─── Data provided ───

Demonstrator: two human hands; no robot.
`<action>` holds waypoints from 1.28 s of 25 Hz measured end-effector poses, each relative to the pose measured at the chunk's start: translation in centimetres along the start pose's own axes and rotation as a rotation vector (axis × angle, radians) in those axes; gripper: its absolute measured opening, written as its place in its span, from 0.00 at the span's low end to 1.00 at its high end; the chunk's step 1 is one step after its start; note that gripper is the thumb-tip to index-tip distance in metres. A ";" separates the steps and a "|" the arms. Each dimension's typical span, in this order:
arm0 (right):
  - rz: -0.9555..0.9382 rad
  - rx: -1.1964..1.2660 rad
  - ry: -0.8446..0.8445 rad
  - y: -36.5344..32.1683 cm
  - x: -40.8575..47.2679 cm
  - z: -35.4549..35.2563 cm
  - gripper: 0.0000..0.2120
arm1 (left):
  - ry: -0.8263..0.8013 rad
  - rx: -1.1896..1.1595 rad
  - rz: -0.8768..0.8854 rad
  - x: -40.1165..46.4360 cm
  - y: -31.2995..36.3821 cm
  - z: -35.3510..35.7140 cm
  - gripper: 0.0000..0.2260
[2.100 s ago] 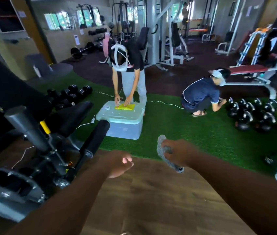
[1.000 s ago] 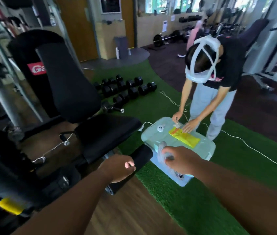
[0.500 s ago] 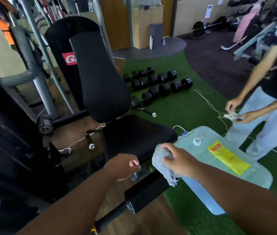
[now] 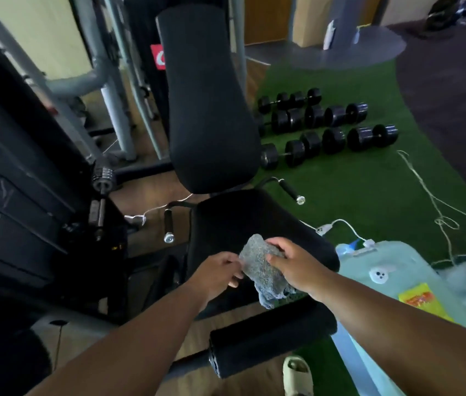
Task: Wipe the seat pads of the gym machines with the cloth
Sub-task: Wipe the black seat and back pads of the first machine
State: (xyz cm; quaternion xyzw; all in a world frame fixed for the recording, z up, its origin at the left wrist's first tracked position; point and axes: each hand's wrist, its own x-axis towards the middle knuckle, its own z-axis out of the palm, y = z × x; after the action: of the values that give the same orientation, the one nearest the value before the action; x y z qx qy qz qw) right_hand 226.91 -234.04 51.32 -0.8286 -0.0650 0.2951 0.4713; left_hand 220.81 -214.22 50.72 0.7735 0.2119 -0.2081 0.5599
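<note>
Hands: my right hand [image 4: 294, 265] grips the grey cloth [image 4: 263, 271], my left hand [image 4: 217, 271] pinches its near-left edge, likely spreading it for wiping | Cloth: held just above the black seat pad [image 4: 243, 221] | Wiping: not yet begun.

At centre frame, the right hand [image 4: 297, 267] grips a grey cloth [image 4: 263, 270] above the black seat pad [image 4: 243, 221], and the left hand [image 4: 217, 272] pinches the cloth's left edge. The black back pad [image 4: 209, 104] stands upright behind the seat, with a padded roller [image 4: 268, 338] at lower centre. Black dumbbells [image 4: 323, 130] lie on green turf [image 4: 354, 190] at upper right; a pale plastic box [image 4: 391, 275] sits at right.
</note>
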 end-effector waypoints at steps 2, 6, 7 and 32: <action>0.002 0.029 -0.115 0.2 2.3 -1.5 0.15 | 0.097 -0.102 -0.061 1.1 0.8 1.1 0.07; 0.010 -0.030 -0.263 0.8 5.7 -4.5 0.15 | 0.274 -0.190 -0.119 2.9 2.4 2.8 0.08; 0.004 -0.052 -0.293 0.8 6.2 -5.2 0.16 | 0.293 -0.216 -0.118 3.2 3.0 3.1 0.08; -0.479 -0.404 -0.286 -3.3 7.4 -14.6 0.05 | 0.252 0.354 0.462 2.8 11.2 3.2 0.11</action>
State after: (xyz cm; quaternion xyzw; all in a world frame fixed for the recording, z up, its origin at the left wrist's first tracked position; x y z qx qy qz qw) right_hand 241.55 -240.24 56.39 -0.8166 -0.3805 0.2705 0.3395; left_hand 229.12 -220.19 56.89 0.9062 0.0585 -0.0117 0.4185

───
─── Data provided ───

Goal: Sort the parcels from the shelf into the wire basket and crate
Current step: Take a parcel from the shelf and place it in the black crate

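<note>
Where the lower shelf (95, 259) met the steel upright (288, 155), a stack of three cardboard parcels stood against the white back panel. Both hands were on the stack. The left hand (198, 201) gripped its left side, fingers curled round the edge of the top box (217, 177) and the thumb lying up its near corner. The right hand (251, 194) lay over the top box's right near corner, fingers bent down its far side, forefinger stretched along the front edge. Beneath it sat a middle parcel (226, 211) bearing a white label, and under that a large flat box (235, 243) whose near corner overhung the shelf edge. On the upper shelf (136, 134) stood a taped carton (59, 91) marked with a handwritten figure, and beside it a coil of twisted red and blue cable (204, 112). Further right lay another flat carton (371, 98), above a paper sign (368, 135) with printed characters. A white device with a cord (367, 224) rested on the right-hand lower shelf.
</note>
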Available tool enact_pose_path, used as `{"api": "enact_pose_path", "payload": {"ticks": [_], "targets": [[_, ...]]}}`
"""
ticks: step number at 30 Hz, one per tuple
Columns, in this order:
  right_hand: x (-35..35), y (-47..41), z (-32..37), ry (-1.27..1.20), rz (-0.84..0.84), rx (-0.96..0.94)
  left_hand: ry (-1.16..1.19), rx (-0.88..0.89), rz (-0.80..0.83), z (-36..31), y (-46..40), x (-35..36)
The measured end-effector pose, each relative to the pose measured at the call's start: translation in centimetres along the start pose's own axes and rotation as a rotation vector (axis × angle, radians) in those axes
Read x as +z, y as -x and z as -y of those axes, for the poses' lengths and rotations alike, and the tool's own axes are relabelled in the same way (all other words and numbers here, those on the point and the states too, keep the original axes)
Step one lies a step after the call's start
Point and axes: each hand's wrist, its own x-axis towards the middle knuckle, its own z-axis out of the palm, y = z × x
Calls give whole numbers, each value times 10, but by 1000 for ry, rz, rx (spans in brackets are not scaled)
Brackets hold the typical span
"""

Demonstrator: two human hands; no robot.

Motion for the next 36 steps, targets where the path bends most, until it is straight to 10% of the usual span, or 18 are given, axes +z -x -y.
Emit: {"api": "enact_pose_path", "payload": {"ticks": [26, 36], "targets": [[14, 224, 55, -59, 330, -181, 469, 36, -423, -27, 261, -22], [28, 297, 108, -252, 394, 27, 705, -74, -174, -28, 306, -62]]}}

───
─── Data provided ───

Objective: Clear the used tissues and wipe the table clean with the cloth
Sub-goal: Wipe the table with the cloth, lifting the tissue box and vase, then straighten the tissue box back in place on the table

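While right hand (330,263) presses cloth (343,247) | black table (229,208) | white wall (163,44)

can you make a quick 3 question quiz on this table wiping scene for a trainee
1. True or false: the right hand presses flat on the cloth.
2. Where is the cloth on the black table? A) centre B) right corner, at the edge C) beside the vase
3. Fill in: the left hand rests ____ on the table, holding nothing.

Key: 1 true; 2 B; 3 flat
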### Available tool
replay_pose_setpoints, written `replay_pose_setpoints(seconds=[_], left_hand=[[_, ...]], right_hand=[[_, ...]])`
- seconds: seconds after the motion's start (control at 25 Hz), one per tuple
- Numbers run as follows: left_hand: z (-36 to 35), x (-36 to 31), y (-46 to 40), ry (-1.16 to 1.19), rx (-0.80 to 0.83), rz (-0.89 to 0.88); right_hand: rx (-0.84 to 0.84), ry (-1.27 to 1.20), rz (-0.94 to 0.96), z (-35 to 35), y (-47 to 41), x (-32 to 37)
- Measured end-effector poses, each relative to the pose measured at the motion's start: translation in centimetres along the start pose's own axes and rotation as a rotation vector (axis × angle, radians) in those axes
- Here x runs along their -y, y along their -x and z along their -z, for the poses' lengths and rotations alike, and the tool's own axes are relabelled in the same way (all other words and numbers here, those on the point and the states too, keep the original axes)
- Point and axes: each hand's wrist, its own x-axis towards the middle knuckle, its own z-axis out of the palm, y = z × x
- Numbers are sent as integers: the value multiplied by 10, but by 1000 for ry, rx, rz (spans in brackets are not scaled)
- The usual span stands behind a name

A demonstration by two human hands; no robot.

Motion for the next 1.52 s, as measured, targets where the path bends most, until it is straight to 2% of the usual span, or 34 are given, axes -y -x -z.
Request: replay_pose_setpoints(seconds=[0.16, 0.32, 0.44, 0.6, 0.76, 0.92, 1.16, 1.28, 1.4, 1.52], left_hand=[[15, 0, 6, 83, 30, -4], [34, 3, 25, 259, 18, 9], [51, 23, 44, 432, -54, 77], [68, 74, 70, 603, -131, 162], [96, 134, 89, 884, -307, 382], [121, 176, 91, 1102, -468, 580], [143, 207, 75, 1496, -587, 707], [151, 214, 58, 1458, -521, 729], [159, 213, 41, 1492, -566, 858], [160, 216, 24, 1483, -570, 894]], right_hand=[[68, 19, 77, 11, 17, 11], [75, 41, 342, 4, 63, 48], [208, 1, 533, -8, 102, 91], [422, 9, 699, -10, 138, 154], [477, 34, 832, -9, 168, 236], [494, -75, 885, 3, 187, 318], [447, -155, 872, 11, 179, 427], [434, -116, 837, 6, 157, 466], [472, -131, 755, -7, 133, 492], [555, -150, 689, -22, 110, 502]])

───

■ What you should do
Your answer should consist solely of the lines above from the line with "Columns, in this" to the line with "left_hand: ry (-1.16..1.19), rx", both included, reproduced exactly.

■ Expected answer
Columns, in this order:
  right_hand: x (-35..35), y (-47..41), z (-32..37), ry (-1.27..1.20), rz (-0.84..0.84), rx (-0.96..0.94)
  left_hand: ry (-1.16..1.19), rx (-0.88..0.89), rz (-0.80..0.83), z (-36..31), y (-46..40), x (-35..36)

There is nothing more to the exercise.